### TASK
Would you print exactly the lines that begin the listing and continue through the line holding "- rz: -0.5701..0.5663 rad"? No pictures, please.
======== DATASET EXTRACT ========
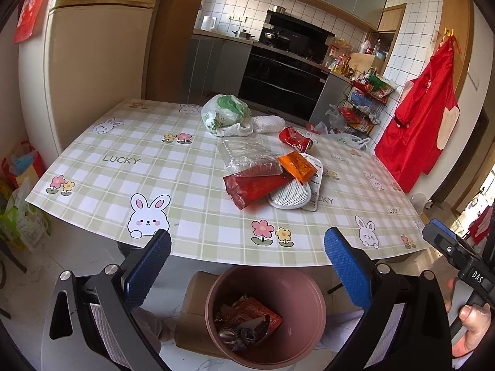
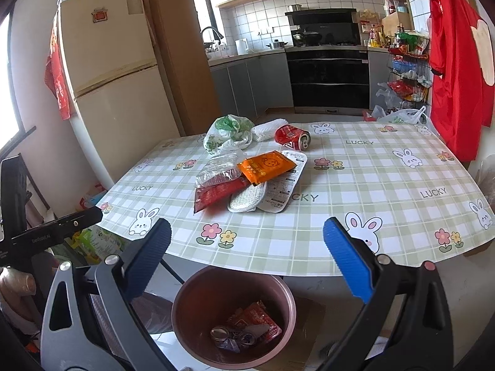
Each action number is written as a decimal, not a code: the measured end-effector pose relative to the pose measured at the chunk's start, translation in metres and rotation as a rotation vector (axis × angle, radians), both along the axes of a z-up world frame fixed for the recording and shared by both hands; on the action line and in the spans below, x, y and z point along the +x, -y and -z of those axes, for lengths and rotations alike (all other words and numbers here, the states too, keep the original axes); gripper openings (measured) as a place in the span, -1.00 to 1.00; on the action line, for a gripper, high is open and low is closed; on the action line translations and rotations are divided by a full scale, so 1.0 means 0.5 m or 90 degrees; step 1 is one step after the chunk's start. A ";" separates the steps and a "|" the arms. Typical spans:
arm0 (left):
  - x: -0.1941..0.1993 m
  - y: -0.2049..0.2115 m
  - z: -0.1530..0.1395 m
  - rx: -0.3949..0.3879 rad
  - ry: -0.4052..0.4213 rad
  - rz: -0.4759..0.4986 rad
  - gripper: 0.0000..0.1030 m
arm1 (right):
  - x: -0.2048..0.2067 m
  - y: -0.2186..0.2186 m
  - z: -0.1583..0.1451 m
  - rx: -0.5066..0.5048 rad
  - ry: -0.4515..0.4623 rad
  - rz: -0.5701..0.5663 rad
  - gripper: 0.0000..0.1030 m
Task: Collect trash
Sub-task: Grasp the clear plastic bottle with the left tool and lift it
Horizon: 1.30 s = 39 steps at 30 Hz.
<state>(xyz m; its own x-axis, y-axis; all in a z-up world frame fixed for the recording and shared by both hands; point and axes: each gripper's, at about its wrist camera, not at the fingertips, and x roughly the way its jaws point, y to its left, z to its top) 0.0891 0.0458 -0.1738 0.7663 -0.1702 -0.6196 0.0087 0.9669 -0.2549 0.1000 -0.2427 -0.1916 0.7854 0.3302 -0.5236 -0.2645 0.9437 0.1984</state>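
Observation:
A brown bin [image 1: 266, 315] [image 2: 233, 312] stands on the floor below the table's near edge, with a red wrapper [image 1: 256, 312] and crushed cans [image 2: 221, 335] inside. On the table [image 1: 123, 167] lies a pile: a clear plastic pack [image 1: 247, 154], a red packet [image 1: 256, 187], an orange packet [image 1: 297, 165] and a white tray [image 1: 290, 198]. Behind are a crushed red can [image 1: 295, 139] and a green-and-white bag [image 1: 227, 114]. My left gripper [image 1: 247, 256] hangs open above the bin, nothing between its fingers. My right gripper [image 2: 247, 253] is open and empty too.
A fridge [image 1: 92, 61] stands left of the table. An oven [image 1: 284, 77] and counters fill the back. A wire rack [image 1: 362, 105] with packets and a red apron [image 1: 423, 117] are at the right. Bags [image 1: 21, 204] sit on the floor at the left. A cardboard box [image 1: 191, 315] lies beside the bin.

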 end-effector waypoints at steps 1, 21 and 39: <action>0.009 -0.001 0.002 -0.002 -0.004 0.001 0.89 | 0.008 0.004 0.001 -0.001 -0.002 0.002 0.89; 0.396 -0.040 0.104 -0.250 -0.129 0.021 0.62 | 0.303 0.030 0.096 -0.031 -0.072 0.020 0.89; 0.614 -0.113 0.281 -0.453 -0.238 -0.017 0.28 | 0.534 0.018 0.135 -0.046 -0.114 -0.006 0.89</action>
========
### SOLVED PROBLEM
Each action number is written as a decimal, not a code: the measured end-effector pose relative to the pose measured at the chunk's start, translation in metres and rotation as a rotation vector (axis × angle, radians), both along the axes of a z-up world frame fixed for the recording and shared by both hands; on the action line and in the spans below, x, y and z point along the +x, -y and -z of those axes, for lengths and rotations alike (all other words and numbers here, the states too, keep the original axes); gripper openings (measured) as a place in the span, -1.00 to 1.00; on the action line, for a gripper, high is open and low is closed; on the action line translations and rotations are divided by a full scale, so 1.0 means 0.5 m or 90 degrees; step 1 is one step after the chunk's start. A ";" separates the steps and a "|" the arms. Typical spans:
arm0 (left):
  - x: -0.1941..0.1993 m
  - y: -0.2049..0.2115 m
  - z: -0.1530..0.1395 m
  - rx: -0.3949..0.3879 rad
  - ry: -0.4052..0.4213 rad
  - rz: -0.4759..0.4986 rad
  - gripper: 0.0000..0.1030 m
arm1 (right):
  - x: -0.2048..0.2067 m
  - y: -0.2186..0.2186 m
  - z: -0.1583..0.1451 m
  - rx: -0.5066..0.5048 rad
  - ry: -0.4515..0.4623 rad
  - rz: -0.5701..0.5663 rad

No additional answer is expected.